I am not a video professional, but, based on discussions with friends and relatives who are, it is these sorts of effects and monitoring options that make up some of the biggest differences between "consumer" and "professional" NLEs. For example, a lightweight editor will allow you to cut and rearrange clips to your heart's content, but without a way to adjust the colors so that two clips shot in different locations have the same skin tones, the lightweight editor will never be useful for any kind of professional-looking output.

On that front, I am pretty pleased with what Kdenlive currently offers. For video, you have control over hue, contrast, and saturation, complete with adjustment curves (which, as with photographs, allow you to vary the amount of adjustment in different parts of the image) and automatic balancing. The various "scopes" for monitoring a clip include histograms, waveforms, and a vectorscope. For audio, there are standard VU meters, spectrum and spectrogram monitors, plus a dizzying assortment of audio filters.

Among the new special effects are some novelty techniques such as a stop-motion animator and a light-painting tool, but there are others with more practical aims. The first is a perspective image placement tool, which allows you to put a rectangle onto a clip and distort its sides and corners until it appears to match the perspective of other in-frame surfaces. You can then composite a still image (or another video clip) into the properly-aligned rectangle and have it render as if it were physically present in the scene. The second is named rotoscoping, but it essentially just allows you to mask off areas of the screen by drawing Bezier curves right onto the monitor. You can draw such masks on several keyframes, and the effect plug-in will interpolate on the intermediary frames. With a little feathering (i.e. an alpha-transparent border) added to the edges of your mask, you can replace objects or backgrounds. Both of these are effects that proprietary NLEs have offered (on other operating systems) for some time, but their addition to Kdenlive is another sign that the program is growing up.

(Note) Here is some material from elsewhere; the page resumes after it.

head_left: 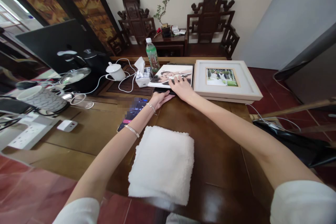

Also in the "growing up" category are some changes to the user interface and project-management features. The biggest is that the individual components of the UI are all detachable and can be rearranged at will. For starters, this allows you to work around older annoyances like the inability to see the "clip monitor" and "project monitor" at the same time (as noted by editor Jonathan Corbet in 2008). But it also enables you to assemble separate layouts for specific tasks and save them for later reuse, so you can activate all of the audio monitoring options for an "audio editing layout" or set up video monitors for a "color correction layout." There are a lot of monitors in 0.8.2, and fitting them all on-screen at once is not feasible.

The project-management features I found welcome include a "notes" pane which allows you to keep text notes on your work directly within the project (a method that definitely beats maintaining them in a separate file that you periodically misplace), and something called "proxy clips" in the main editors. Proxy clips are CPU-friendly transcoded versions of your original clip which are shown in the effects and preview windows instead of the original, thus saving CPU time and speeding up the responsiveness of the entire UI. When a proxy clip is rendered, Kdenlive uses the original clip, but working on the proxy clip makes life easier at every step up to the final one. In a take-a-moment-to-think-about-it twist, the proxy clips are usually larger in size than the original — it is the highly-compressed HD video formats that consume lots of CPU, after all. Proxy clips decoded to something simpler like vanilla MPEG-2 use more bytes, but don't require overhead for every frame.

The final cut

Kdenlive has evolved considerably since I last took it for a drive (which if I recall correctly, must have been sometime during the 0.6.x series). There are, however, several areas where I still find the editing experience painful. The first is that many of the mission-critical UI widgets are tiny. Although the toolbar buttons for generic items like Open, Save, and Undo get a full 32 pixels each, the timeline's playback point (which you must grab and slide in order to change positions in your movie) is barely 8 pixels high. That is better than the playback point in the clip monitor, however, which is 5 pixels high. Most of the tool buttons on the monitors and timeline are larger than that, but they are still microscopic by GUI standards, which makes them harder to hit and harder to tell apart.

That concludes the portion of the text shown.